**Assignment**
Which lines below hold the word "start"? Report each one.
---------- Data section
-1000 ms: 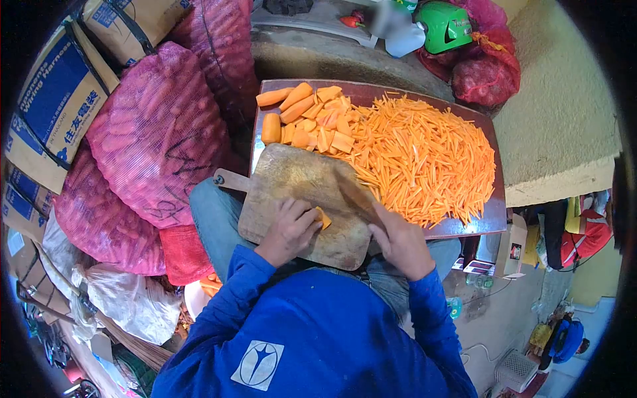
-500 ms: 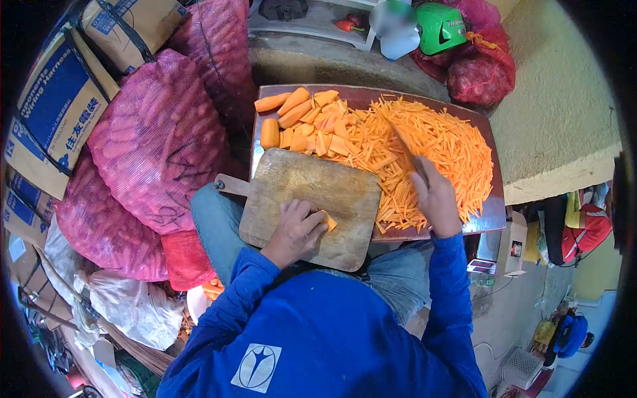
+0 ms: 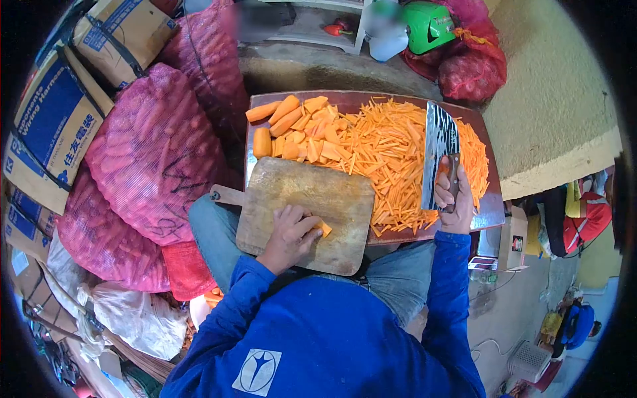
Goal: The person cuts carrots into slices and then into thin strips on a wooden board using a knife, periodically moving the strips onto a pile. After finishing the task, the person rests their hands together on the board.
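Note:
On the wooden cutting board (image 3: 272, 192), which lies across my lap and the table edge, my left hand (image 3: 290, 233) rests with curled fingers against a small piece of carrot (image 3: 324, 228). Part of that piece is hidden under the fingers. My right hand (image 3: 455, 199) grips the handle of a broad-bladed knife (image 3: 440, 136) and holds it over a large heap of carrot strips (image 3: 401, 152), the flat of the blade turned up. Left of the strips lie thick carrot slices (image 3: 318, 132) and several larger peeled carrot pieces (image 3: 284, 111).
The heap sits on a low dark-red table (image 3: 492, 211). Pink mesh sacks of carrots (image 3: 156, 152) stand at the left beside cardboard boxes (image 3: 56, 126). Behind the table are a concrete ledge (image 3: 332, 73), a green helmet (image 3: 430, 30) and a red mesh bag (image 3: 471, 69). A wall rises at the right.
My right hand has moved slightly right and turned the knife, so its blade now shows flat instead of edge-on. My left hand stays at the carrot piece.

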The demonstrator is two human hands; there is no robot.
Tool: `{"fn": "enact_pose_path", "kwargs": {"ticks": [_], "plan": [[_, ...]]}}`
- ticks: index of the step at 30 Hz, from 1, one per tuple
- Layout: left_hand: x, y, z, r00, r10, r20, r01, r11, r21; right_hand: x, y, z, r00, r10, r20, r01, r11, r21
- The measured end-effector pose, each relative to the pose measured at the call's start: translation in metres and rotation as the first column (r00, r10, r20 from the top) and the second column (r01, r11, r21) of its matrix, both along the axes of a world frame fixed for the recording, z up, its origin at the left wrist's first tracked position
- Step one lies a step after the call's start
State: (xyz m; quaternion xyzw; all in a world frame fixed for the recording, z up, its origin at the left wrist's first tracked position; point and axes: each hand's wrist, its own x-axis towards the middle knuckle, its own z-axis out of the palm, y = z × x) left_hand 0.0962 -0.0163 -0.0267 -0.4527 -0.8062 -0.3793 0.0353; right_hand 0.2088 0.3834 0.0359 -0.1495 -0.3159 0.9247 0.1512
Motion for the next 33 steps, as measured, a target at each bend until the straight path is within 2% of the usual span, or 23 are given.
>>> {"fn": "enact_pose_path", "kwargs": {"ticks": [2, 4, 5, 6, 7, 8, 9, 11, 12, 14, 15, 17, 18, 20, 22, 23, 24, 26, 27, 29, 30, 32, 33], "plan": [[-0.003, 0.000, 0.001, 0.997, 0.005, 0.071, -0.005, 1.000, -0.001, 0.011, -0.012, -0.003, 1.000, 0.013, -0.025, -0.013, 1.000, -0.022], [-0.005, 0.003, 0.006, 0.994, 0.010, 0.112, -0.011, 1.000, 0.007, 0.021, -0.048, 0.014, 0.990, -0.100, 0.097, 0.068, 0.954, 0.291], [-0.005, 0.004, 0.009, 0.987, 0.026, 0.156, -0.029, 0.999, 0.014, 0.023, -0.063, 0.018, 0.973, -0.146, 0.180, 0.044, 0.879, 0.475], [-0.006, 0.007, 0.012, 0.988, 0.017, 0.156, -0.018, 1.000, 0.009, 0.033, -0.065, 0.016, 0.963, -0.117, 0.242, -0.058, 0.788, 0.612], [-0.007, 0.011, 0.016, 0.992, 0.031, 0.123, -0.037, 0.998, 0.049, 0.036, -0.076, 0.003, 0.970, -0.212, 0.116, -0.012, 0.437, 0.899], [-0.008, 0.014, 0.020, 0.995, 0.045, 0.091, -0.053, 0.995, 0.088, 0.041, -0.088, -0.007, 0.971, -0.233, 0.049, 0.005, 0.225, 0.974], [-0.008, 0.018, 0.023, 0.995, 0.031, 0.092, -0.039, 0.996, 0.081, 0.044, -0.103, -0.012, 0.965, -0.260, -0.032, 0.033, 0.002, 0.999], [-0.008, 0.028, 0.032, 0.993, 0.055, 0.103, -0.070, 0.987, 0.143, 0.049, -0.130, 0.012, 0.993, -0.121, 0.014, -0.054, -0.334, 0.941], [-0.009, 0.034, 0.040, 0.994, 0.041, 0.101, -0.055, 0.989, 0.140, 0.052, -0.137, 0.014, 0.991, -0.135, 0.013, -0.057, -0.330, 0.942], [-0.010, 0.046, 0.059, 0.995, 0.023, 0.096, -0.048, 0.963, 0.265, 0.057, -0.146, 0.016, 0.989, -0.095, 0.116, -0.145, -0.403, 0.904], [-0.012, 0.050, 0.065, 0.995, 0.017, 0.096, -0.042, 0.964, 0.263, 0.057, -0.149, 0.022, 0.989, -0.070, 0.131, -0.149, -0.438, 0.887], [-0.017, 0.059, 0.075, 0.997, -0.019, 0.073, 0.008, 0.988, 0.153, 0.058, -0.151, 0.025, 0.987, -0.048, 0.151, -0.155, -0.466, 0.871], [-0.021, 0.063, 0.076, 0.997, -0.022, 0.071, 0.011, 0.989, 0.151, 0.058, -0.151, 0.026, 0.985, -0.024, 0.171, -0.160, -0.497, 0.853], [-0.028, 0.074, 0.074, 0.985, -0.164, -0.053, 0.164, 0.987, -0.005, 0.059, -0.154, 0.029, 0.984, -0.011, 0.177, -0.158, -0.507, 0.847], [-0.035, 0.091, 0.069, 0.977, -0.199, -0.070, 0.195, 0.979, -0.061, 0.058, -0.153, 0.028, 0.983, 0.003, 0.183, -0.155, -0.517, 0.842], [-0.041, 0.102, 0.067, 0.968, -0.235, -0.088, 0.225, 0.968, -0.114, 0.056, -0.151, 0.025, 0.991, 0.008, 0.133, -0.107, -0.542, 0.833], [-0.048, 0.113, 0.065, 0.967, -0.238, -0.092, 0.228, 0.967, -0.114, 0.055, -0.149, 0.023, 0.996, 0.014, 0.083, -0.060, -0.566, 0.822], [-0.064, 0.133, 0.062, 0.958, -0.211, -0.196, 0.164, 0.959, -0.230, 0.054, -0.143, 0.032, 0.995, -0.005, 0.099, -0.082, -0.596, 0.798], [-0.070, 0.139, 0.063, 0.956, -0.212, -0.201, 0.164, 0.959, -0.230, 0.054, -0.140, 0.035, 0.993, -0.023, 0.116, -0.105, -0.626, 0.773], [-0.079, 0.152, 0.064, 0.917, -0.196, -0.346, 0.114, 0.964, -0.242, 0.052, -0.134, 0.033, 0.994, -0.054, 0.095, -0.108, -0.623, 0.775], [-0.079, 0.154, 0.065, 0.915, -0.206, -0.348, 0.126, 0.963, -0.240, 0.053, -0.131, 0.031, 0.993, -0.084, 0.084, -0.118, -0.616, 0.779], [-0.078, 0.153, 0.064, 0.945, -0.100, -0.311, 0.101, 0.995, -0.014, 0.058, -0.123, 0.025, 0.987, -0.138, 0.083, -0.149, -0.591, 0.793], [-0.075, 0.149, 0.062, 0.945, -0.109, -0.307, 0.110, 0.994, -0.014, 0.061, -0.119, 0.023, 0.981, -0.173, 0.083, -0.168, -0.566, 0.807]]}}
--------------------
**Answer for the task**
- The measured end-effector pose, each relative to the pose measured at the call's start: translation in metres and rotation as the first column (r00, r10, r20 from the top) and the second column (r01, r11, r21) of its matrix, both along the axes of a world frame fixed for the recording, z up, its origin at the left wrist's first tracked position
- Step one lies a step after the call's start

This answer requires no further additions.